Submitted by Eric Peters, CIO of One River Asset Management
“I was a maths major,” said the CEO. “And at one point in my studies, we delved into the realm of relativity. Like the idea that a five-inch ruler is not really five inches if you are traveling close to the speed of light,” he said. “And I remember thinking, well hold on, let’s get back to math. I always like the idea of having a singular correct answer.” Our sushi arrived. Arranged perfectly. Symmetry. “I always thought money had one answer too. But I find myself unsure. If Japan has debt/GDP of 225% but the BOJ owns half of that, what does it mean?”
“What would happen if the BOJ announced they burned the bonds they own?” asked the same CEO. “I know they need never do that, but suppose they did.” Would it matter? “What would happen if we simply extinguished America’s $1.5trln student debt?” No one quite knows. “I’ve come to see money as more philosophical than mathematical.” I smiled, always interested to explore the meaning of money. “And the most interesting thing happening in the world now is this debate about MMT. It is the thing that would truly shift market paradigms, correlations.”
“There’s a think tank in the UK,” the CEO continued. They surveyed a leading political party, asking each member whether they considered themselves to be reasonably likely to lead the party. “In my firm, perhaps 10 people would think they have a realistic shot at taking my job someday. But 95% of our politicians think they’re reasonably likely to lead their party.” They’re a totally different breed. “Modern Monetary Theory plays into the type of person who becomes a politician. And it’s probably too alluring for them to resist it in some capacity.”

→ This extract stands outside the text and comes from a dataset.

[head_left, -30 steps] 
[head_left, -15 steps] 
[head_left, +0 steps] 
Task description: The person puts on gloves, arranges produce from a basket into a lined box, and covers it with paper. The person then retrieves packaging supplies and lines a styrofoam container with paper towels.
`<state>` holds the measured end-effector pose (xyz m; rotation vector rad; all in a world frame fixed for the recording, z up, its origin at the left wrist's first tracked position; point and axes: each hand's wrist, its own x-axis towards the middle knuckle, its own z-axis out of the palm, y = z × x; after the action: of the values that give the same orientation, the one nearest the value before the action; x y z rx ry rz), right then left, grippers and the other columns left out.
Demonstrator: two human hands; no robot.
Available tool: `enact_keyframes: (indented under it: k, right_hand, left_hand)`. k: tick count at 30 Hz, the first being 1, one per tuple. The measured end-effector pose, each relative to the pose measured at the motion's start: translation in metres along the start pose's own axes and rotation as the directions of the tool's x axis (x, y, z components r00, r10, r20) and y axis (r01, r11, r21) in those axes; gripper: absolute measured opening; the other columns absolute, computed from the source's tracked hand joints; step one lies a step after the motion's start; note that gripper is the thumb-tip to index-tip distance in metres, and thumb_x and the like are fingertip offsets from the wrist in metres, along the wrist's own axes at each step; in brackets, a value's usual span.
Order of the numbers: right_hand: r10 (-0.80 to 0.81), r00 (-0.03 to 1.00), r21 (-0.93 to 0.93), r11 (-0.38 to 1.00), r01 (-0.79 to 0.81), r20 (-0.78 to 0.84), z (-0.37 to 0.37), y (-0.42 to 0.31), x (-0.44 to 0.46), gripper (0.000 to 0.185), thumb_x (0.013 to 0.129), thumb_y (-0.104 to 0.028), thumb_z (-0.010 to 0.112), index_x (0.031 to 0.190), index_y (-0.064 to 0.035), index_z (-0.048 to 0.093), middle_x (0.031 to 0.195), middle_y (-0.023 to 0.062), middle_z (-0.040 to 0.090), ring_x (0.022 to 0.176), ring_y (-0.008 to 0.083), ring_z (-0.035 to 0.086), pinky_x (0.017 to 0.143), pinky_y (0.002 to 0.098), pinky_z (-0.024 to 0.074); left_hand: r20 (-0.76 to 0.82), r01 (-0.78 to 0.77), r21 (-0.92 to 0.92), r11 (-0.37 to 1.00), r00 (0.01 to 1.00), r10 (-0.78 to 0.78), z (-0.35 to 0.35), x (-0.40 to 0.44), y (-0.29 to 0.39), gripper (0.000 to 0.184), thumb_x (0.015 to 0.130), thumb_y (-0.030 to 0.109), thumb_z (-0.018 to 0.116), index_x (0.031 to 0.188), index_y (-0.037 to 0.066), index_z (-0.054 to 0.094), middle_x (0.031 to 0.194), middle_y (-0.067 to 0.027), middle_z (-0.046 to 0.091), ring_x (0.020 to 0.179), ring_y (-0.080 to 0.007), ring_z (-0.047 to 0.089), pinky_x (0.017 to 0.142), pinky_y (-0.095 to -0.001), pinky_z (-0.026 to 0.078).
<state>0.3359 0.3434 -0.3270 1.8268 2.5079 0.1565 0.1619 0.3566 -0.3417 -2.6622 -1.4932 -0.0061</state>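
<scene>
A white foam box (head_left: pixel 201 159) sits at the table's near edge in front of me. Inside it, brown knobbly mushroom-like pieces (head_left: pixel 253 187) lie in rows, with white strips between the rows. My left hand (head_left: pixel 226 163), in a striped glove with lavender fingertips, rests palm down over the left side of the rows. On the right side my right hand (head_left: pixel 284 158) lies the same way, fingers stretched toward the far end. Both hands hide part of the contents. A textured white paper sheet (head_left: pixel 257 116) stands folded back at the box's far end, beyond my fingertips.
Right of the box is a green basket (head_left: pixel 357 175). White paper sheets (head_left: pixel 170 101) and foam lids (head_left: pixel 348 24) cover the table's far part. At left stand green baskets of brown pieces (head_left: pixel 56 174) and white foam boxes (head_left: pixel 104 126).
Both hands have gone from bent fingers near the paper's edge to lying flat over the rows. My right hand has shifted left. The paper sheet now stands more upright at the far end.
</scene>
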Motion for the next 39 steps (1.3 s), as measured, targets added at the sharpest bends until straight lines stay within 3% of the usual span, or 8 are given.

“But one thing is clear,” said outgoing ECB Chief Economist Praet. And across the world, skeptical ears perked right up. Because of course, if there’s one thing we’ve learned from this monetary experiment, it’s that nothing is clear. “The ECB’s Governing Council will always find ways and means of acting if it needs to,” declared Praet, making his point. But is that really the point? It is one thing to act, and another thing to do. And while there is little doubt that the ECB or any central bank can act, might we be approaching the limits of what they can do? “If the euro-area economy were to slow more sharply, we could adapt our forward guidance on interest rates and this could be complemented by other measures,” explained Praet, assuredly, without explaining why 3yrs of -0.40% overnight deposit rates has left the central bank still talking about new ways to boost growth rather than novel ways to elicit a soft landing.
“Almost all participants thought that it would be desirable to announce before too long a plan to stop reducing the Federal Reserve’s asset holdings later this year,” read the January Fed Minutes, “Participants pointed to a variety of considerations that supported a patient approach to monetary policy at this juncture as an appropriate step in managing various risks and uncertainties in the outlook … maintaining the current target range for the federal funds rate for a time posed few risks at this point.” Having hiked rates from 0.00%-0.25% to 2.25%-2.50%, the Fed abruptly stopped. A $1.5trln tax stimulus, expanded budget deficits, and deregulation provided the cover for the US central bank to attempt to normalize policy. No other major nation has been able to come close. And now they’ve all turned dovish, bumping along the bottom, with rates still at crisis settings.
“Economies operate with a lag, and the tightening that has already occurred virtually assures a more dramatic slowdown, or recession later this year or 2020,” said the CIO. The Fed hiked 225bps starting in Dec 2015. “Even if the Fed ends its balance sheet reduction later this year, that tightening will also take time to work its way through the system.” The Fed balance sheet grew from $870bln in 2007 to $4.5trln in May 2015. QT started shrinking it in Oct 2017. It’s roughly $4trln now. “The bear market in equities started with the October sell-off.”